Clyde Bolton of the Birmingham News wrote in “UT Trainer’s Settlement Was Justified” that:
A lot of folks in this area seem to be angry about the Jamie Whited situation. But most of the voices I heard were angry at her, not angry on her behalf.
Whited, of course, is the athletic trainer who reached a $300,000 settlement with the University of Tennessee in a sexual harassment matter.
I say good for her.
I rarely listen to radio sports talk shows. (We don’t have radio in Trussville yet.) But occasionally I’ll tune in if I happen to be in a car and I think a particular subject in the news might agitate the masses.
I guessed right on this one. It did get the phones off their cradles Wednesday. I didn’t listen for long, but a large majority of the calls I heard were against Whited.A woman who puts herself in that position should be willing to just take what she gets, went a common refrain.

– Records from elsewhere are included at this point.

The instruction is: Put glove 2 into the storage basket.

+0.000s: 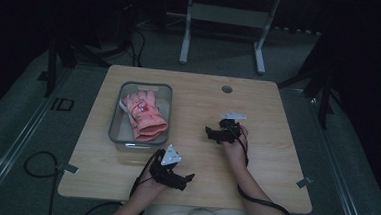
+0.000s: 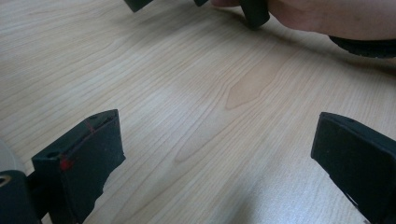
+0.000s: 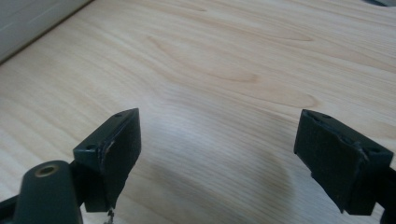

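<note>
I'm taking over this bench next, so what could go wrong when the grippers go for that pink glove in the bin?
The pink glove lies inside the grey bin, so wide-open jaws might catch its wall. The left gripper points away from the bin. The right gripper trails a cable that could snag.

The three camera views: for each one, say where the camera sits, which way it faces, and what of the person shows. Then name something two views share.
High view: fixed above the person's side, looking forward and down on the wooden table; both forearms, left gripper and right gripper show, plus a pink glove in a grey bin.
Left gripper view: rides the left gripper, jaws wide apart, facing the person's right hand.
Right gripper view: rides the right gripper, jaws apart, low over bare wood.
Shared: the right hand and the tabletop appear in the high and left gripper views.
</note>
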Motion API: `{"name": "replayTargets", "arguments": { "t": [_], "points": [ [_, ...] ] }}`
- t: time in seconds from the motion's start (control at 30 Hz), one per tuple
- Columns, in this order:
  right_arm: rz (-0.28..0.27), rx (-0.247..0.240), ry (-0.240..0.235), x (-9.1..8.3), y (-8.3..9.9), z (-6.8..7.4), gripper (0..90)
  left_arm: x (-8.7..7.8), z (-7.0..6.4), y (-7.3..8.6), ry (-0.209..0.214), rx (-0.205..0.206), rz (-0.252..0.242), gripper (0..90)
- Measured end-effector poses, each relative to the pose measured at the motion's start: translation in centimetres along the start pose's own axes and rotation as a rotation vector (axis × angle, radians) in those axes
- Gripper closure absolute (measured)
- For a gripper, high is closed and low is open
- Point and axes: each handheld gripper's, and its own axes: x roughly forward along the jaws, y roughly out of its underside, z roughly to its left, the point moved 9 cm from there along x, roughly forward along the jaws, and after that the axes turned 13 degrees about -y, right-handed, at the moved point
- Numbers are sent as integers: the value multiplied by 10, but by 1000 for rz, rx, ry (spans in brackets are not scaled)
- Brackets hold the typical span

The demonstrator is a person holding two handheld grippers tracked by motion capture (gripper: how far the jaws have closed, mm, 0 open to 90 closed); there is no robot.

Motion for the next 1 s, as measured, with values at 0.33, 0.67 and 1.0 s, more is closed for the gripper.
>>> {"name": "replayTargets", "arguments": {
  "t": [0.33, 0.67, 1.0],
  "points": [
    [-15, 19, 35, -2, 2, -7, 144, 2, 0, 3, -4, 11, 13, 17],
    [-50, 40, 40, -7, 2, -12, 145, 2, -1, 4, -11, 28, 9, 17],
    [-61, 56, 47, -8, 2, -14, 147, 3, -1, 5, -11, 27, 7, 17]
  ]
}}
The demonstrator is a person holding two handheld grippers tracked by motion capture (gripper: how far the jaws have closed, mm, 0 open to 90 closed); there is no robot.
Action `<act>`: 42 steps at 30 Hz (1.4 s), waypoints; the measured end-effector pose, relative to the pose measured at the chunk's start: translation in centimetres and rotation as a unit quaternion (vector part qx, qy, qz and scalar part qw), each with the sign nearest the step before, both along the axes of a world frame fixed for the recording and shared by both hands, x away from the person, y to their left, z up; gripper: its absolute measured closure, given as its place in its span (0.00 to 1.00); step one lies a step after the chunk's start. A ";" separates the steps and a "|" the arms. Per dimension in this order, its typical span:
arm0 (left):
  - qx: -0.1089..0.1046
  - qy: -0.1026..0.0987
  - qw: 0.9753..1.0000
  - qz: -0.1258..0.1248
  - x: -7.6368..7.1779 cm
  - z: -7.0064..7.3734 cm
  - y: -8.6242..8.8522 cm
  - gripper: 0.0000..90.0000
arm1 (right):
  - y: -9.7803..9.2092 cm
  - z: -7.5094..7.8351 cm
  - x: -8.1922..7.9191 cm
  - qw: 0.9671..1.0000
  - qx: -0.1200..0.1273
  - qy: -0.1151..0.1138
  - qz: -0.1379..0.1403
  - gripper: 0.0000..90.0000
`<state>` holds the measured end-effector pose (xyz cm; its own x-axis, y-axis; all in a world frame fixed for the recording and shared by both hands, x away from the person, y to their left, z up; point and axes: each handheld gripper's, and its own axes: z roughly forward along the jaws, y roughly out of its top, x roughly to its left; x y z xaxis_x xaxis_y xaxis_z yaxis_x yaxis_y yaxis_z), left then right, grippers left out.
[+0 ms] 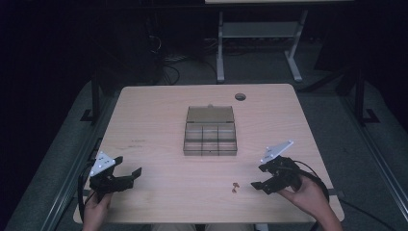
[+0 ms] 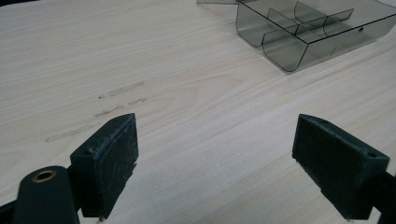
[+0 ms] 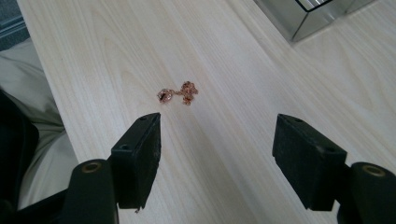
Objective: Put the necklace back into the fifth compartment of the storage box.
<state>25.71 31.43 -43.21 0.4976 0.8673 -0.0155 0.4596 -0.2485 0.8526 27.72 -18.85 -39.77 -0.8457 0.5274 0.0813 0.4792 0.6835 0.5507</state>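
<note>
Both my grippers, left gripper [image 1: 126, 173] and right gripper [image 1: 261, 177], hover wide-jawed; next, I'd judge, right pinches the copper chain [image 3: 178, 94] for the compartment box [image 1: 210, 139].

My pale wooden table [image 1: 159, 115] carries an open smoky plastic compartment box [image 1: 210, 132] near its middle and a small coppery chain [image 3: 178, 93] toward my near edge, well apart.
</note>
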 end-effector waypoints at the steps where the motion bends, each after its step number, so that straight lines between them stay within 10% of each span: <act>1: 0.001 0.000 1.000 0.000 0.0 0.0 0.0 0.16 | 0.1 0.0 0.0 1.000 0.000 0.001 0.000 0.36; 42: 0.001 -0.002 1.000 -0.003 0.0 0.1 -0.3 0.16 | 4.8 -1.6 2.4 0.998 -0.035 0.026 0.042 0.57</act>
<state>25.75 31.16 -43.13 0.5027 0.8644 -0.0120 0.4551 -0.2528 0.8538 30.07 -14.03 -41.32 -0.8830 0.4603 0.0921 0.4450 0.7583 0.4763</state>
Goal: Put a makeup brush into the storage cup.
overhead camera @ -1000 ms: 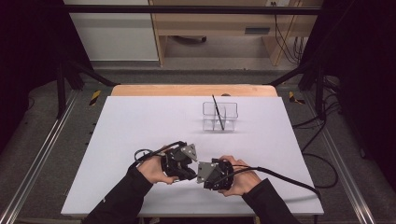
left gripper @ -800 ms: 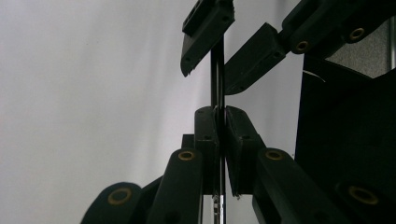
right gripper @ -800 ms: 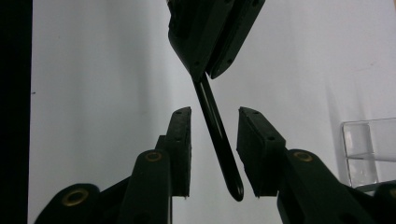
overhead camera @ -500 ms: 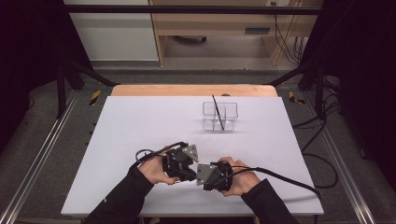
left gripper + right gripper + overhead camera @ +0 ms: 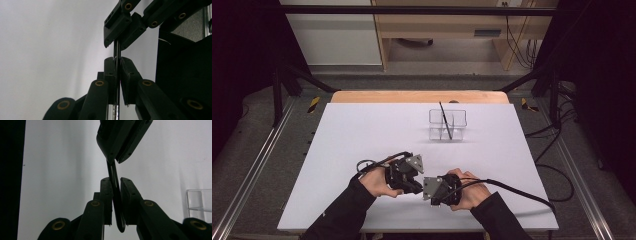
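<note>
While pinched from both ends, low and centre in the high view, thin black rod point(image 5: 117, 51): light, stiff, smooth, likely to swivel. Left gripper point(image 5: 118, 67) and right gripper point(image 5: 115, 187) both closed narrow on it. Better gripped squarely along the shaft, away from the tips.

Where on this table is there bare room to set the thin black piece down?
Free: the white table left of the clear organizer, and the strip between the organizer and the grippers. Crowded: the near edge, where left gripper and right gripper meet.

Organiser point(image 5: 447, 124) behind grippers point(image 5: 419, 181) — on table point(image 5: 362, 135)
</note>
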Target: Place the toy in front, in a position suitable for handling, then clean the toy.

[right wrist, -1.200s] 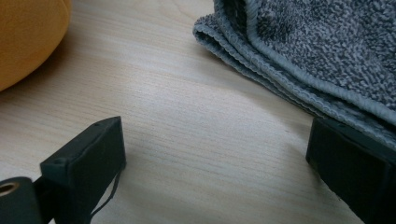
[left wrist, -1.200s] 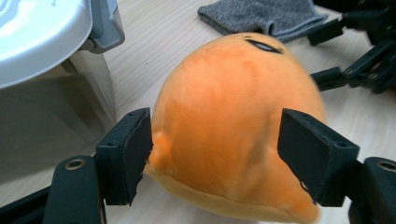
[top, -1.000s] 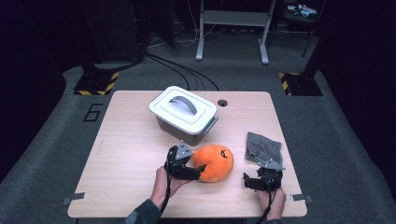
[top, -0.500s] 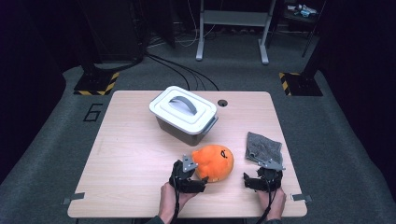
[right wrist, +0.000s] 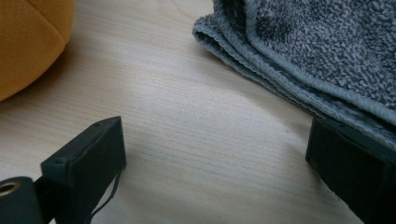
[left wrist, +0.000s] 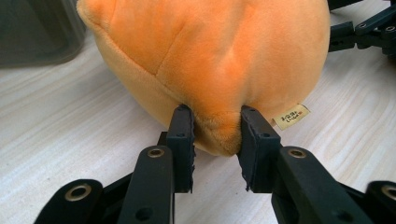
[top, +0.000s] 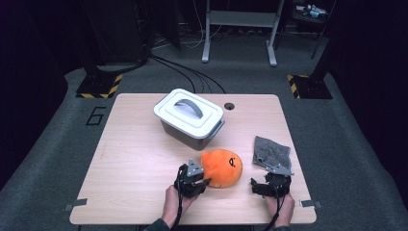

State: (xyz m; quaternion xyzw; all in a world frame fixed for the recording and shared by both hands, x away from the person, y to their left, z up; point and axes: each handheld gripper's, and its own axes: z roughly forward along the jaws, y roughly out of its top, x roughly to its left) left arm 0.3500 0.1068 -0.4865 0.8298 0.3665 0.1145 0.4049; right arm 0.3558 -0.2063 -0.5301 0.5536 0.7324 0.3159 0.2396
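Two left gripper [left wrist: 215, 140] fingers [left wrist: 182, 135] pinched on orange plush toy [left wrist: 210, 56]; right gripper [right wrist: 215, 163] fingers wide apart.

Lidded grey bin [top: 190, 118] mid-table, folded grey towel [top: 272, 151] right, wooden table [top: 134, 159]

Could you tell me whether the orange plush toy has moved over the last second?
Yes. The orange plush toy has slid slightly toward the table's near edge, away from the lidded container, pinched by the left gripper.

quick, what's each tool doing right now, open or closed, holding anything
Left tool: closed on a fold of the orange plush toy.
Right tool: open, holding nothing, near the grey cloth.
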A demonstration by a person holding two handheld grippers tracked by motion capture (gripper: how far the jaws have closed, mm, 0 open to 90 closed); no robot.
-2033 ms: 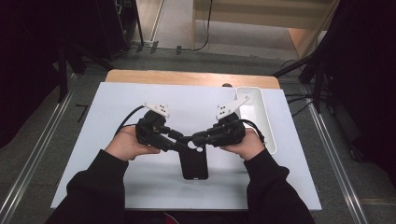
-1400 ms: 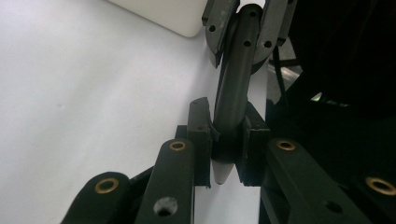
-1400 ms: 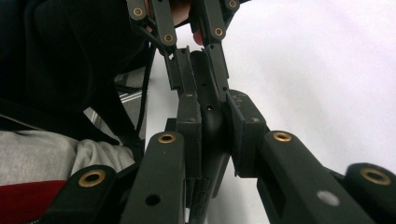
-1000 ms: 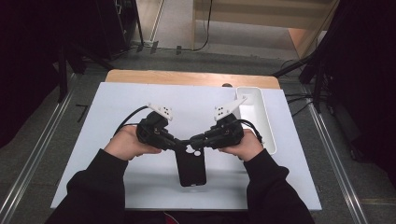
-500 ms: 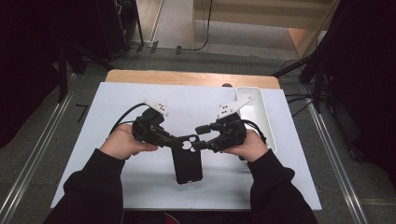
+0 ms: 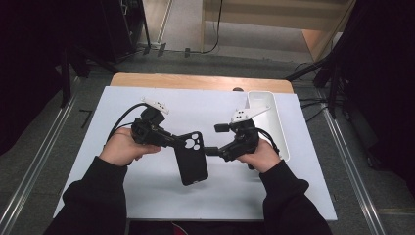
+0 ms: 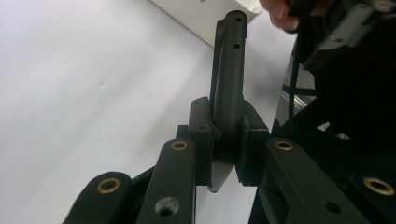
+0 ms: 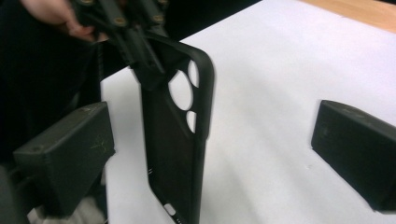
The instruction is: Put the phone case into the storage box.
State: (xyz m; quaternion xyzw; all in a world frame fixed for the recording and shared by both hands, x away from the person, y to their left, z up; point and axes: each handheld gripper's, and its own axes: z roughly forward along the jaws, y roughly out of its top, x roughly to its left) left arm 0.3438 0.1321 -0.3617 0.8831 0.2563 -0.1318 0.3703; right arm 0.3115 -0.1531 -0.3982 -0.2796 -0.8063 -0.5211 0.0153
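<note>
Above the middle of the white table, a black phone case hung just clear of the surface, pinched by the left gripper at the corner beside its camera cut-outs. That gripper's jaws were clamped on the case's thin edge, probably so one hand could carry it while the other let go. The right gripper sat just to the case's right, its jaws spread wide and holding nothing, the case standing between them untouched in the right gripper view. The case's long axis ran toward the person, leaning slightly rightward, with the camera end farthest away and the charging-port end nearest. A white tray lay at the table's right edge
</note>
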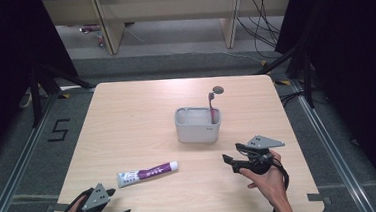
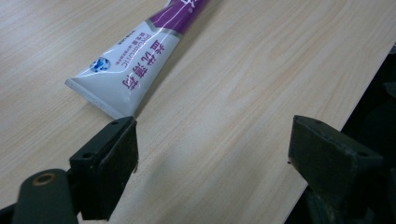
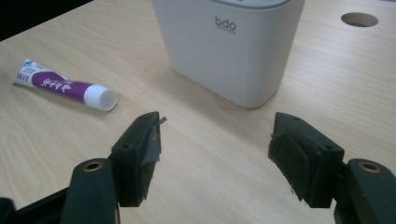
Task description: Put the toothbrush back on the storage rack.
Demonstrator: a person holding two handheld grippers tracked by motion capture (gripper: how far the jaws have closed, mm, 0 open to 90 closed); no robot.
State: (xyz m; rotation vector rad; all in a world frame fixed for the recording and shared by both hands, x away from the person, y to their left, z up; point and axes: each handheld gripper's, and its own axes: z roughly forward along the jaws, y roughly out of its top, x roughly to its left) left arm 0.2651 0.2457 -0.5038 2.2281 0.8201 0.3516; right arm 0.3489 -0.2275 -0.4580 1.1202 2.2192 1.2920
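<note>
Left gripper (image 1: 116,203): I hold it at the near left corner of the table (image 1: 127,120), jaws spread wide with nothing between them. In the left gripper view (image 2: 212,144) its two black jaws stand well apart over bare wood, one close beside the crimped flat end of the toothpaste tube (image 2: 135,70), though I cannot tell whether they touch; the other jaw sits at the table's edge.

Right gripper (image 1: 233,155): I hold it on the near right part of the table, jaws likewise wide and empty, pointed toward the holder. In the right gripper view (image 3: 215,140) both jaws hover over bare wood, well short of the holder's wall.

Toothpaste tube (image 1: 147,173): white and purple, lying flat on the table near the front, between my two grippers, nearer the left one. White cap (image 3: 100,97) points toward the right side; crimped end toward the left gripper.

Holder (image 1: 198,125): pale grey rounded box, upright around the middle of the table, lettered "bdo" on its near wall (image 3: 225,23).

Toothbrush (image 1: 212,104): pinkish handle, standing on end in the holder's right side, head above the rim.

Round hole (image 1: 218,89): in the tabletop just behind the holder.
</note>
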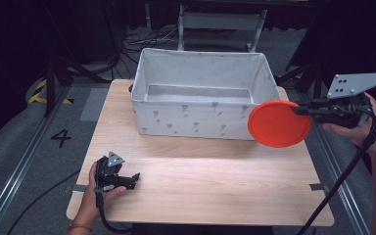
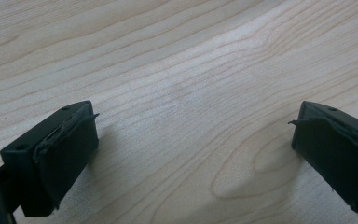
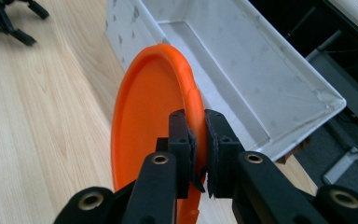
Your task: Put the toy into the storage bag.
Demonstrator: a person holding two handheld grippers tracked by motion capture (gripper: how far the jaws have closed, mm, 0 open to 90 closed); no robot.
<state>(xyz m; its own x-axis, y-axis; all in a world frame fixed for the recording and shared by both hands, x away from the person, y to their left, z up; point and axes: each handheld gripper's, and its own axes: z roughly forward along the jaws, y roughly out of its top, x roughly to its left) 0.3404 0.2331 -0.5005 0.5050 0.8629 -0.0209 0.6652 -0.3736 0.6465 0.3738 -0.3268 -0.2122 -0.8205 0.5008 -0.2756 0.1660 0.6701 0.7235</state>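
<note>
Clamped by right gripper [image 3: 198,140] on rim, orange disc [image 1: 279,123] held edge-up at right of frame beside bin [image 1: 203,90], likely for dropping in; left gripper [image 1: 127,180] agape, idle lower left.

The right claw [image 1: 304,110] is being held raised at the right, reaching leftward, its jaws pinching tight together; the right hand [image 1: 367,126] is gripping it from behind, forearm entering from the bottom right. The left claw [image 1: 133,177] is lying low at the near left, jaws standing wide apart, the left hand [image 1: 94,188] wrapping its body.
</note>
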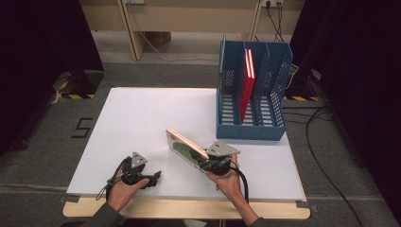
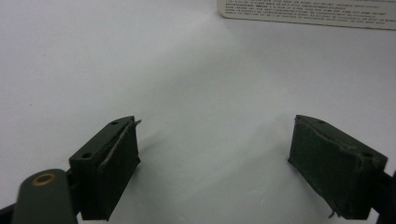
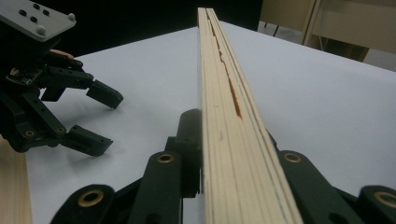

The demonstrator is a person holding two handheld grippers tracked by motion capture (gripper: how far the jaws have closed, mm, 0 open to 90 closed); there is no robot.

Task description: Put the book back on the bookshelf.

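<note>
Counter: white top under both your hands, with a bare wooden edge showing along the near side.
Rack: blue file rack at the far right of the counter, standing upright with its slots open toward you; well apart from your right hand.
Red book: upright in a middle slot of the rack, spine edge up.
Book: the one you are holding, at the near middle of the counter, just left of your right hand. It stands on edge and tilted, page edges up, reaching away from you to the far left.
Right gripper: your jaws are clamped on the near end of the book; in the right gripper view, the page block runs straight out between them.
Left gripper: resting low at the near left of the counter, jaws spread wide with nothing between them, pointing right toward the book.
</note>
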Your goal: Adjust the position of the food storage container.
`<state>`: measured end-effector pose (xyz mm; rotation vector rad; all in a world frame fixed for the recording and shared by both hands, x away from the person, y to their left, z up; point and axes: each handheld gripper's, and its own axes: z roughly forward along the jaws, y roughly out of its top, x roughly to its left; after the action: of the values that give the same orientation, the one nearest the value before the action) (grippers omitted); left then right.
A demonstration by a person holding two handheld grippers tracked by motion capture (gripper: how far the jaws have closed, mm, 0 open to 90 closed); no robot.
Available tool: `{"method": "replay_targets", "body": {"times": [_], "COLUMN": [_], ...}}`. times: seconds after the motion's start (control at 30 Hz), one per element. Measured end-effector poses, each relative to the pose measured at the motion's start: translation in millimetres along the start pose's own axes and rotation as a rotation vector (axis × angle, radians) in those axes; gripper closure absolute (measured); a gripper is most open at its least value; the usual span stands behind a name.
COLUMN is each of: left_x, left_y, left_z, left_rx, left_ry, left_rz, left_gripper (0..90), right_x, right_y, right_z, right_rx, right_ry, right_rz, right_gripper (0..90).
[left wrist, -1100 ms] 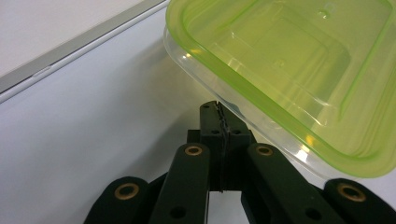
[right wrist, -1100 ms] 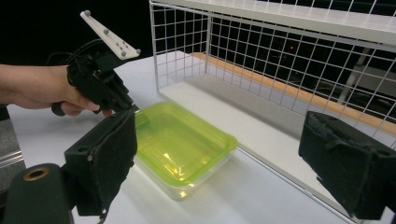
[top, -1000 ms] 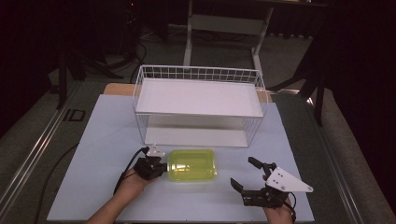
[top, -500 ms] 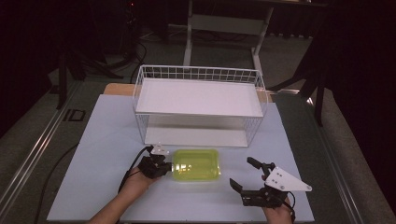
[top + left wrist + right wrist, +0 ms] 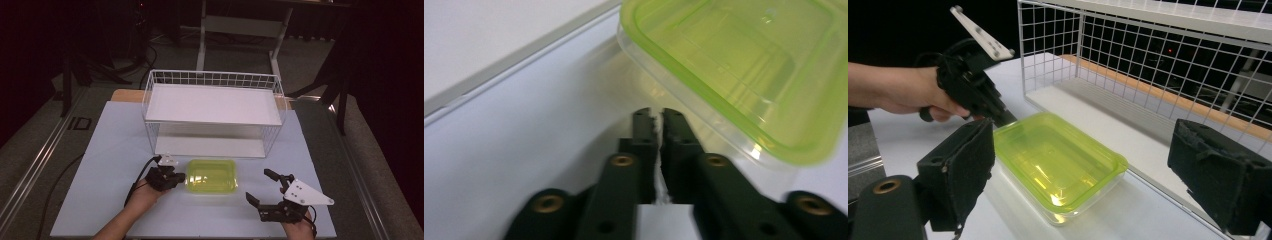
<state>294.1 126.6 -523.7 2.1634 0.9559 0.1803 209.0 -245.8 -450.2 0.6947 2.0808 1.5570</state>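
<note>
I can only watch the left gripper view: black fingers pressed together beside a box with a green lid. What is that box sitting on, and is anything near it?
Observer: The box sits on a pale blue table, just in front of a white wire rack with two shelves.
Visitor: Where is the other hand?
Observer: The right gripper is to the box's right, apart from it.
Visitor: Are its fingers shut too?
Observer: No, its fingers stand wide open, with the box lying ahead between them.
</note>
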Motion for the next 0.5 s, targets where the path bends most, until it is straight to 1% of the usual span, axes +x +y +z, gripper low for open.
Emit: {"method": "replay_targets", "body": {"times": [0.03,0.07,0.1,0.13,0.17,0.2,0.23,0.27,0.3,0.33,0.37,0.4,0.43,0.47,0.5], "left_x": [0.7,0.9,0.5,-0.2,-0.7,-2.0,-3.7,-5.0,-6.4,-8.3,-9.9,-11.3,-12.6,-13.6,-15.1], "left_y": [-1.5,-3.2,-4.7,-6.3,-8.3,-9.9,-11.2,-12.4,-12.7,-12.3,-11.5,-10.4,-9.0,-7.2,-4.6], "left_z": [-5.6,-11.7,-17.9,-24.2,-30.9,-37.4,-43.4,-49.0,-54.0,-58.3,-62.2,-65.3,-68.0,-70.2,-71.7], "left_rx": [-0.016,-0.038,-0.056,-0.08,-0.116,-0.143,-0.17,-0.191,-0.209,-0.223,-0.238,-0.258,-0.286,-0.311,-0.326], "left_ry": [-0.003,-0.012,-0.014,-0.022,-0.043,-0.049,-0.049,-0.069,-0.082,-0.075,-0.08,-0.082,-0.082,-0.092,-0.092], "left_rz": [0.003,0.005,0.002,-0.005,-0.01,-0.013,-0.016,-0.011,-0.007,-0.003,0.005,0.007,0.007,0.007,0.005], "left_gripper": [78.9,68.8,68.8,60.4,45.1,45.1,38.5,29.4,20.2,15.5,13.6,12.3,10.1,7.5,6.9], "right_x": [0.5,0.5,0.5,0.5,2.4,2.4,3.8,5.4,6.3,5.6,5.2,5.4,5.9,6.3,6.6], "right_y": [0.4,1.3,1.3,1.9,4.5,4.5,6.5,8.1,9.0,9.7,10.0,9.2,8.2,8.2,8.6], "right_z": [-0.3,-1.7,-1.7,-2.6,-6.7,-6.7,-8.9,-10.6,-11.6,-10.6,-8.5,-6.6,-4.0,-0.2,4.0], "right_rx": [0.002,-0.002,-0.002,-0.002,-0.01,-0.01,-0.011,-0.004,-0.002,0.02,0.042,0.044,0.049,0.094,0.139], "right_ry": [-0.001,0.014,0.014,0.03,0.037,0.037,0.026,0.014,0.021,0.051,0.06,0.055,0.063,0.069,0.065], "right_rz": [0.002,-0.002,-0.002,-0.003,-0.016,-0.016,-0.038,-0.051,-0.052,-0.05,-0.039,-0.033,-0.021,-0.006,-0.024], "right_gripper": [14.0,16.0,16.0,16.0,16.0,16.0,16.0,15.9,16.6,16.6,17.3,20.8,20.4,19.8,19.8]}}
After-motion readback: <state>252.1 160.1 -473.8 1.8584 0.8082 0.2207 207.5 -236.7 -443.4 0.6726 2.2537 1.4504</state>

Like nurses? Or female medical doctors? Whited is a trainer, a caregiver, not a flunky. She is a professional, not some freshman hoping to see a naked boy.
Another talk show chorus declared that she should have quit her job if she didn’t like the situation. That one rings of the old “put your heart in Dixie or get your (bleep) out” bumper slogans of the civil rights days.
Several callers sneered because Whited received $300,000 for her troubles.
Well, why did UT settle the thing? Why didn’t it go to court? Someone obviously decided it would be better to surrender than to fight.
Just the other day Charles Barkley fought and won against a man who charged Barkley with roughing him up in a bar. Barkley could have settled – but he didn’t back down.
I suspect Jamie Whited’s name will live in infamy on Rocky Top. If there’s any place where the football fans are more fanatical than in Alabama, it’s East Tennessee.
Then, in November 1997, the Knoxville chapter of the National Organization of Women gave Jamie Whited the Courage Award for coming forward. A write-up on that notes:
“After her complaint, radio talk-shows, newspaper editorials, and the public ridiculed her. Callers to a sports talk show said $300,000 was too much “even if he raped her” and “even if athletes got her in a corner and molested her.” Whited said their responses show “a lack of humanity and appreciation and level of violence that still exists out there toward women.”
After that, there are stories about whether the allegations and the settlement impacted Manning’s Heisman chances, but the stories all went away, until they were brought back years later after Peyton Manning wrote a book. And that’s the book that lead to the lawsuit that spawned the depositions and other exhibits that you see now cited.